Kurz erklärte nach dem EU-Außenministerrat am Montag in Brüssel, es habe die einheitliche Meinung gegeben, dass zwar einerseits der versuchte Militärputsch zu verurteilen sei, "aber auf der anderen Seite wurde auch eingefordert, dass wirklich alle Kräfte in der Türkei sich zu Rechtsstaat, Demokratie und Grundwerten bekennen müssen".
Kurz: Listen lagen schon vor Putschversuch auf
Auf die Frage, ob es für ihn schon eindeutig sei, dass Staatspräsident Recep Tayyip Erdogan Demokratie und Rechtsstaatlichkeit missachtet habe, sagte Kurz, "wenn ich mir die Reaktion nach dem Putschversuch anschaue, habe ich eine sehr klare Meinung dazu. Es sind tausende Menschen verhaftet worden, nicht nur Beteiligte am Putsch, die dem Militär angehören, sondern auch viele Richter, viele Menschen aus der Verwaltung. Und ich glaube, diese Listen, wer da nicht genehm ist, sind schon vorher vorgelegen. Weil anders wäre mir nicht erklärbar, wie Verhaftungen so schnell stattfinden können".
Ob die Türkei noch ein Partner für die EU sein könne? - Der Außenminister meinte, die EU könne sich ihre Nachbarschaft nicht aussuchen. "Aber man muss schon sehr klar für die eigenen Grundwerte eintreten, auch wenn man mit anderen Staaten zusammenarbeitet". Es könne nicht sein, "wegzusehen und Negativentwicklungen einfach zur Kenntnis" zu nehmen. "Dann werden wir am Ende die Leidtragenden sein. Weil die Missachtung von Grundwerten, auch das Abkommen vom Weg des Rechtsstaats, führt am Ende meist zu Destabilisierung und da sind wir die Leidtragenden."
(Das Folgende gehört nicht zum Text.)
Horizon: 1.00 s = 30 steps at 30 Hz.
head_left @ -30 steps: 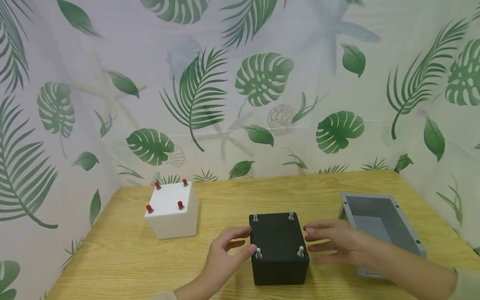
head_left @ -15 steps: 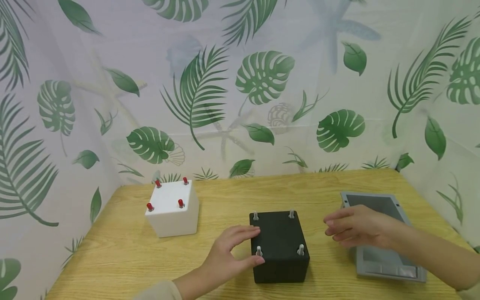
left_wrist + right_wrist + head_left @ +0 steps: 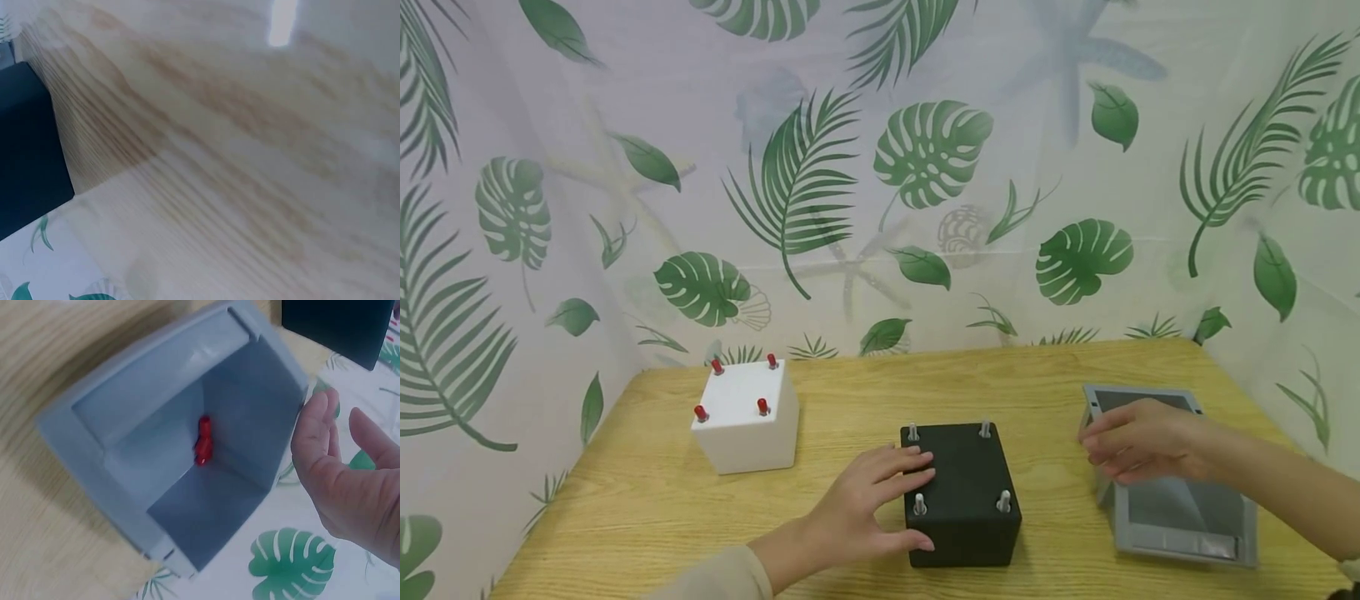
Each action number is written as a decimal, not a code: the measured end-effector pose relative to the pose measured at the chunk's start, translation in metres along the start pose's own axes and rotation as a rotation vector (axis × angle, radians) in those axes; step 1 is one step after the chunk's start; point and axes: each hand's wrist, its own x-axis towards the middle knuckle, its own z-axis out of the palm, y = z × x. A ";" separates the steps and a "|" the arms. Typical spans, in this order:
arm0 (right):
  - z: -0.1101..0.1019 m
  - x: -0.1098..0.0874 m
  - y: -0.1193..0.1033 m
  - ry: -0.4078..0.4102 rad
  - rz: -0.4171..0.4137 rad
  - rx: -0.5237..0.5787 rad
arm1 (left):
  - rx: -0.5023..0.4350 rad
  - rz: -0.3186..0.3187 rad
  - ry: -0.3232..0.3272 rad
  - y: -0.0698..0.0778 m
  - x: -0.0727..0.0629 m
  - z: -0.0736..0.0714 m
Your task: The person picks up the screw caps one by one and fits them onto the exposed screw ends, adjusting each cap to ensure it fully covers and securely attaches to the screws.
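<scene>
A black block with a bare metal stud at each top corner stands on the wooden table. My left hand rests at its left side, fingers straight over the top edge and thumb low by the front face. In the left wrist view only part of the black block shows, and no hand. My right hand hovers over the left rim of a grey bin, fingers loosely bent and holding nothing. Looking into the bin from the right wrist, small red caps lie in a cluster at its bottom.
At the back left stands a white block, its corner studs topped with red caps. A leaf-printed cloth hangs behind the wooden table and along its sides.
My right hand has moved right, from beside the black block to over the bin. The left hand has slid slightly rightward, its fingers now farther over the block's top.
</scene>
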 end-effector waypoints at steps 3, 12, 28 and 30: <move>-0.006 0.001 0.002 -0.024 0.006 0.004 | 0.016 0.013 -0.018 -0.004 -0.001 0.002; -0.027 0.003 0.011 -0.058 0.077 -0.047 | 0.022 0.128 -0.052 -0.015 0.004 0.004; -0.033 0.016 0.022 0.080 0.058 -0.297 | 0.116 0.304 -0.304 -0.030 0.012 -0.003; -0.031 0.019 0.024 0.100 0.052 -0.319 | 0.135 0.322 -0.344 -0.031 0.013 -0.004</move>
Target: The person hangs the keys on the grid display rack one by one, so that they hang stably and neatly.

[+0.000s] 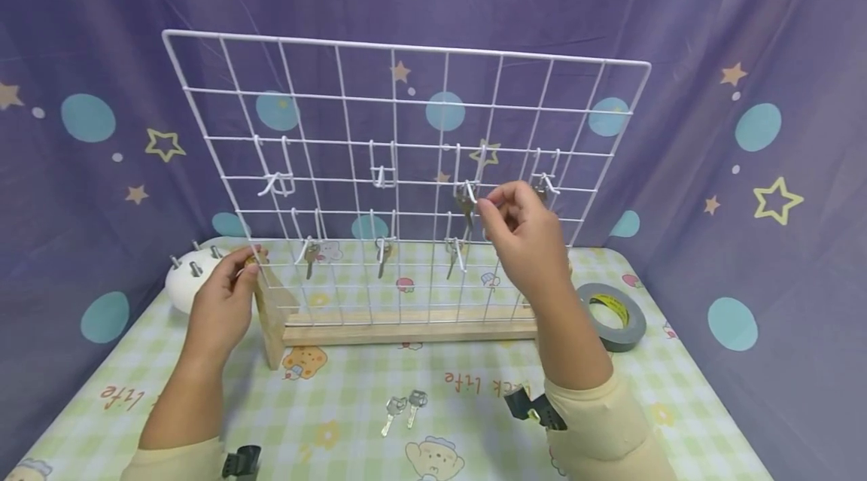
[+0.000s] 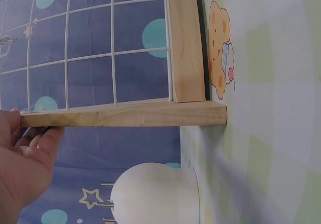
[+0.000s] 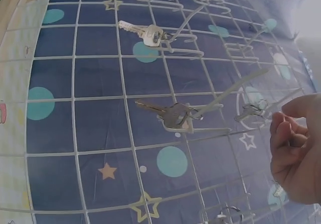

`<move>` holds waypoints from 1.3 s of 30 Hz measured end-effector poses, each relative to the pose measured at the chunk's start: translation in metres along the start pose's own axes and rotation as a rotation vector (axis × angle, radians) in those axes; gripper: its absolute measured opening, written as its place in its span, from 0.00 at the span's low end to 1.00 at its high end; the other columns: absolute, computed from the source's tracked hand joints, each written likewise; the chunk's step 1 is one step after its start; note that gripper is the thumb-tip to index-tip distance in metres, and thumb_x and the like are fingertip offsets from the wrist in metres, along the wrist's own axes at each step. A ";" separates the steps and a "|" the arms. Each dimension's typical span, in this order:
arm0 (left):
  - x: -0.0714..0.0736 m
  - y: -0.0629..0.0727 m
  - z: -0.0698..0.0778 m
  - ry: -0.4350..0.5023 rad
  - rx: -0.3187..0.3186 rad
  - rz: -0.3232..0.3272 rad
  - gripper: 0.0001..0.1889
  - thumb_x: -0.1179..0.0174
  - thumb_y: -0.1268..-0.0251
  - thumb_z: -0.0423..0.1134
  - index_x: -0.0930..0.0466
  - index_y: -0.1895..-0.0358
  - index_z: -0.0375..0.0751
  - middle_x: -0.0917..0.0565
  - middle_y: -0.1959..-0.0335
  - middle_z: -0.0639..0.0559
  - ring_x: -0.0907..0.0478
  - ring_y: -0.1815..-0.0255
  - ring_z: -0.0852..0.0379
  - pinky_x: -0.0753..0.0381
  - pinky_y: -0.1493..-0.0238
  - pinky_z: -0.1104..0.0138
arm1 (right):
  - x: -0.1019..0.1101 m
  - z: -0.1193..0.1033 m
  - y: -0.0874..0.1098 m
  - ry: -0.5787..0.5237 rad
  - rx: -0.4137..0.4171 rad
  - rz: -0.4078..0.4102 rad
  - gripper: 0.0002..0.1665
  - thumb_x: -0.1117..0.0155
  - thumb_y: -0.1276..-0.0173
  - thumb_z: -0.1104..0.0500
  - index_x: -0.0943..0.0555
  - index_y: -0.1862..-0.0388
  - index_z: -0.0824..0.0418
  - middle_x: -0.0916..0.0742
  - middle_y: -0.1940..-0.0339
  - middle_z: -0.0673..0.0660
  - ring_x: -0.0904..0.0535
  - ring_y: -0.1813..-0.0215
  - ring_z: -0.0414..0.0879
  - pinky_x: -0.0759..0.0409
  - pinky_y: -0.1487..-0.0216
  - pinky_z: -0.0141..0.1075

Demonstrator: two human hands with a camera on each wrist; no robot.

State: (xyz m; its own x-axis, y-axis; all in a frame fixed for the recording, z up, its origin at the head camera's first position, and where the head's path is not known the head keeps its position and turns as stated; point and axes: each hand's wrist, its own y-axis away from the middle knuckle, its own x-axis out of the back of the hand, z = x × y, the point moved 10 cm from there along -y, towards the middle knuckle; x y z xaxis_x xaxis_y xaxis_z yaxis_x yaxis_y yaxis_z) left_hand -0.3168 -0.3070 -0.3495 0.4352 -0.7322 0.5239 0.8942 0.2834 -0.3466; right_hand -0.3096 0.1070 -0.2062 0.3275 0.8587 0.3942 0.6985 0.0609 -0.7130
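A white wire grid [image 1: 406, 49] stands on a wooden base [image 1: 420, 333], with several white hooks on it. My left hand [image 1: 220, 308] grips the upper end of the wooden side leg [image 2: 145, 114], thumb toward me. At the upper row my right hand [image 1: 531, 240] has its fingers bent, thumb and fingertips close together beside a hook's tip. A key [image 1: 465, 199] hangs on that hook by a ring, just left of the fingertips; I cannot tell whether they pinch anything. Another key [image 1: 539, 189] hangs on the hook behind this hand.
Below hang a left key [image 1: 311, 251], a middle key [image 1: 382, 251] and a right key [image 1: 453, 255]. Two loose keys [image 1: 394, 407] lie on the checked cloth in front. Grey tape [image 1: 634, 327] lies right; a white rounded object [image 1: 181, 289] with metal pegs stands left.
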 end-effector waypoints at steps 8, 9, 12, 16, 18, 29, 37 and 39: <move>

Flüchtlingsdeal steht noch
Zum Flüchtlingsdeal der EU mit der Türkei sagte Kurz, das Übereinkommen existiere. "Ich kann nur sagen, umso länger der Deal hält, umso besser ist es. Ich hoffe, dass er sehr lange halten wird". Das bedeute aber nicht, "dass wir unsere Grundwerte aufgeben" und bei Fehlentwicklungen wegsehen. Kurz fügte hinzu, dass "der Hauptgrund für den Rückgang des Flüchtlingsstroms ja eigentlich die Westbalkan-Schließung" war. Er habe immer schon gesagt, dass Kooperationen Sinn machten, "aber wir dürfen uns nicht in Abhängigkeit begeben. Der Außengrenzschutz ist etwas, das Europa selbst schaffen muss. Das können wir nicht an andere delegieren".
Auf die umstrittenen Türkei-Demonstrationen in Wien vom Wochenende angesprochen sagte Kurz, "ich habe absolut kein Verständnis". Wenn jemand in Österreich lebe, solle er dem neuen Heimatland gegenüber loyal sein und auch Respekt vor dem Zusammenleben haben. "Natürlich gibt es die Möglichkeit zum Demonstrieren. Aber die Demonstrationen müssen angemeldet sein und in rechtlichem Rahmen stattfinden". Befragt, ob das Nichteingreifen der Sicherheitskräfte gegen diese unangemeldete Demonstration ein Freibrief für weitere türkische Demonstrationen in Wien sein könnte, meinte Kurz, er sei nicht der Sprecher des Innenministers. "Aber ich kenne ihn und weiß, er hat eine sehr klare Meinung zu nicht angemeldeten Demonstrationen".